Exactly what you are asking did this situation have to do with forensics? No, I wasn't drinking mass quantities on the pier. It made me think like this. Their shiny new techno rods and reels were great tools, but only if the hands that held them knew what to do with them. The pier is a great vehicle for getting out to the fish, If you understand where the fish could be. And then the water, ah, you have to be able to see below it! Here the light bulb flashes. Forensics is all about whats under the water, how the tide and currents are moving, where you will to use your tools and how.

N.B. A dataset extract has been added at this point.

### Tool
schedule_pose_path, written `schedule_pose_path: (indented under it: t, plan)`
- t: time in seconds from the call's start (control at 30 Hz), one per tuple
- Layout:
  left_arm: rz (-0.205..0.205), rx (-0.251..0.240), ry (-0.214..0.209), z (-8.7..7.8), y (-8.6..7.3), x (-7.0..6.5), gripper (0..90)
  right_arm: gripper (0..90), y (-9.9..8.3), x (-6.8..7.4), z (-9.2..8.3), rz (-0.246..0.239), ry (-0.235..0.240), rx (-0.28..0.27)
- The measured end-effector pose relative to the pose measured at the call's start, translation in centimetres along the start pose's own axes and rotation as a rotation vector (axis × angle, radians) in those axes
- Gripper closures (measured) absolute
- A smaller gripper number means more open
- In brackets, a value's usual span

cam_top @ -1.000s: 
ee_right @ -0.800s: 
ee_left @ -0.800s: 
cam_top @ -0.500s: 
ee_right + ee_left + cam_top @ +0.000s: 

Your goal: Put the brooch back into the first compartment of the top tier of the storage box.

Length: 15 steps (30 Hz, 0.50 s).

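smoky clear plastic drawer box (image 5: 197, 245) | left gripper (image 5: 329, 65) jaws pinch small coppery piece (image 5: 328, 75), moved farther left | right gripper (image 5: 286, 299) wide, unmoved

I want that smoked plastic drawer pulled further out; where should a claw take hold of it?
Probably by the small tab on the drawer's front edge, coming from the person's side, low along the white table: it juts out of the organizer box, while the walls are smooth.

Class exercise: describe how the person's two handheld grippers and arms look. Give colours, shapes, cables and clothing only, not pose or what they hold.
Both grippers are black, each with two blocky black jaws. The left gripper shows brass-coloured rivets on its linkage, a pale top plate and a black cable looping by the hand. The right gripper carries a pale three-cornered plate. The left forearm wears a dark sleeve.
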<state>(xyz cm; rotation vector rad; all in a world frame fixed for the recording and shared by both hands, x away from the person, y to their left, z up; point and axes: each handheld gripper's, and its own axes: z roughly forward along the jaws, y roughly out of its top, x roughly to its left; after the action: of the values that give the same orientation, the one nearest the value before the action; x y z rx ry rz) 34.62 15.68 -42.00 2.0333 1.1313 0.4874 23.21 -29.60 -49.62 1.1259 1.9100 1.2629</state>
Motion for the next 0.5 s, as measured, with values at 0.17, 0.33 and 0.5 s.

FTK's, EnCases. ProDiscovers and all the other commercial tools are like those rods and reels, in the hands of someone who knows what is or has happened under the water (network, file system, malware etc) they are powerful. I you don't know the water, you can't use the tool. In the various forums and boards I always see "I am a newbie to CF, what tools should I get"?

My answer : Go to Walmart get a cheap rod and reel (free and/or Open Source tools, images) and spend countless hours learning the water (read, study and PRACTICE).


  1. Man, I thought this was going to amount to "sometimes it good just to step away from technical modes of thought and enjoy life"

    ...but then it didn't and I got really upset.